■ What you are asked to do
Please repeat each line below exactly, with no images in the copy.

■ Dataset content
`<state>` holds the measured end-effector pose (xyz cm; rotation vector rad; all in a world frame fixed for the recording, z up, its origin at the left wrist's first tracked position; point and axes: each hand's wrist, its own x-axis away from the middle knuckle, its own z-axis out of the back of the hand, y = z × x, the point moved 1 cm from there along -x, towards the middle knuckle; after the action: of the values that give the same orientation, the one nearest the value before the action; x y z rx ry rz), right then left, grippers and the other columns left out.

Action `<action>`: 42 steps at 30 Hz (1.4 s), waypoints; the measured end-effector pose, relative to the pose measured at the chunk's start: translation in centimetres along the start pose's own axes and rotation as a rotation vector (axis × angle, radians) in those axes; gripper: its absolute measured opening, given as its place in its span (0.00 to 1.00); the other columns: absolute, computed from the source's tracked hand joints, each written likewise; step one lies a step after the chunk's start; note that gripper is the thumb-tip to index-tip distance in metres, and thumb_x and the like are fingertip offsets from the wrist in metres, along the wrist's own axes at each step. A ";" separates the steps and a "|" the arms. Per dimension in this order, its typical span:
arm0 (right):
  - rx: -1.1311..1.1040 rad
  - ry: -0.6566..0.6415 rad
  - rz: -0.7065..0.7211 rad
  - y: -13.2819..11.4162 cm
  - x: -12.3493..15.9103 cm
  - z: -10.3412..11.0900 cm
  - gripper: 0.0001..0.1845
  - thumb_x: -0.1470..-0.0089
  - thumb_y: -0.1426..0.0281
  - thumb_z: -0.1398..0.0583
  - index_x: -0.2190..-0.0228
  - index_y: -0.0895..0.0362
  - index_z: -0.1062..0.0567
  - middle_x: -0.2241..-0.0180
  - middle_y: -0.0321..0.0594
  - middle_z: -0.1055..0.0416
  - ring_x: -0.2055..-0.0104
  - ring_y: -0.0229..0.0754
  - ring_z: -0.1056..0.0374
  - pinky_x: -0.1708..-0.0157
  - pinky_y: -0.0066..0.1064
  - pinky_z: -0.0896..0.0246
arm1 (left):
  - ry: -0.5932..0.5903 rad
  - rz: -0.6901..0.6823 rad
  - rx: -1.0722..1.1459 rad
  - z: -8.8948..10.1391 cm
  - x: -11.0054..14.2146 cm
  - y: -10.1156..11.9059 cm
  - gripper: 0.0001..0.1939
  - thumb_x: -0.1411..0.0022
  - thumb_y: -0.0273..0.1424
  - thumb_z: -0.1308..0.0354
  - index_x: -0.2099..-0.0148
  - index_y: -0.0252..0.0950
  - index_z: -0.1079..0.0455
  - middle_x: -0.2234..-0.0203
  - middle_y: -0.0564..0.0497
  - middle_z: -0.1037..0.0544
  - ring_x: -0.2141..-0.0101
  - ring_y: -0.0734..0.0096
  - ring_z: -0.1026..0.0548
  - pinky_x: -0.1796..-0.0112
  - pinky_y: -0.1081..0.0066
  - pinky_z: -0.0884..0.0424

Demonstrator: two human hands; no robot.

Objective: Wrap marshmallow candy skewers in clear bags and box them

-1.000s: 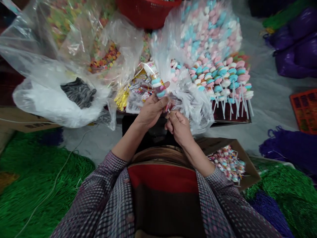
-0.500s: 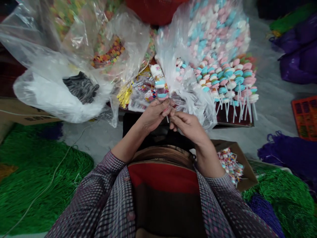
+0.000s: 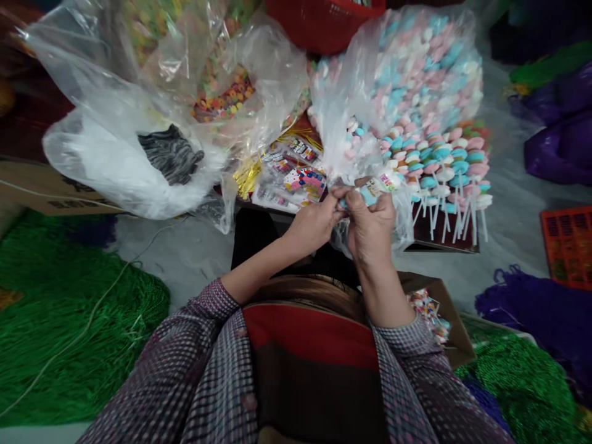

■ Reply
`<state>` holds the measured end-effector pose (xyz cm; rotation vector rad; all in a world frame fixed for the recording, z up, its origin at the left wrist's first tracked position; point and axes: each hand's wrist, its own x-axis away from the middle knuckle, its own z-axis out of the back of the hand, y = z × x, the point moved 1 cm from there along -x, towards the middle knuckle; after the action: of the values that give the same orientation, the one nearest the value before the action; x y z rx ry rz), right then left, grippers and the other columns left out.

Action `<action>`: 42 steps at 30 Hz (1.4 s), waypoints; the measured end-effector pose, relative to the pose measured at the chunk's start: translation in centimetres along the start pose's own axes and rotation as a rotation vector (axis × angle, radians) in those axes; gripper: its absolute measured opening, given as its place in its span (0.00 to 1.00); the other columns: absolute, computed from the source's tracked hand joints, each written likewise; step one lies a step after the chunk's start; note that gripper is the thumb-tip to index-tip distance in metres, and thumb_x and the like are fingertip offsets from the wrist in metres, along the wrist's own axes at each step. A ";" separates the steps and a "|" the arms. Per dimension in this order, its typical span:
arm0 (right):
  - rx: -1.1311..1.1040 rad
  - ry: -0.6566..0.6415 rad
  - rz: -0.7065..0.7211 rad
  - y: -13.2819..11.4162 cm
  - x: -12.3493..15.9103 cm
  - z: -10.3412..11.0900 cm
  - gripper: 0.0001..0.1845
  - thumb_x: -0.1470..-0.0089
  - thumb_y: -0.1426..0.0281
  - thumb_z: -0.1398..0.0583
  - index_x: -0.2190..-0.0228
  - index_y: -0.0895..0.0362
  - index_z: -0.1062..0.0567
  - middle_x: -0.2241..-0.0180
  - middle_y: -0.0321..0.0594
  - middle_z: -0.1055..0.0416
  - ring_x: -0.2055..-0.0104
  - ring_y: -0.0229..0.0754
  - ring_z: -0.1056..0.0374
  - pinky_x: -0.1708..-0.0157
  - pinky_y: -0.0066..0.1064
  - pinky_z: -0.0896..0.0246
arm1 (left):
  - ry: -0.5932..0.5903 rad
  - rz: -0.6901..0.6823 rad
  - rx: -1.0722..1.1459 rad
  - z: -8.8948..10.1391 cm
  - x: -11.0054..14.2146 cm
  - y: -10.1156..11.9059 cm
  - gripper: 0.0001..0.1939
  - thumb_x: -0.1411..0.0022
  - thumb_y: -0.0273..0.1424
  - thumb_z: -0.1308..0.0354
  - index_x: -0.2099..-0.0148
  - index_y: -0.0252..0.0950
  - index_z: -0.1079..0.0455
  - middle_x: -0.2234..-0.0203
  - middle_y: -0.0564..0.0497
  - middle_z: -0.1037..0.0544
  - ring_x: -0.2141..-0.0101
  - ring_y: -0.0734..0.0096
  - ring_z: -0.1026..0.0548
  - pinky_x: -0.1796..-0.0112
  - pinky_y: -0.1081..0.0066
  - pinky_z: -0.0884..0.0424

Demonstrator: two human hands; no robot.

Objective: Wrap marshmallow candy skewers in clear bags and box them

-1.000s: 
-0.500s: 
+0.000s: 

No more output will be added to the exercise.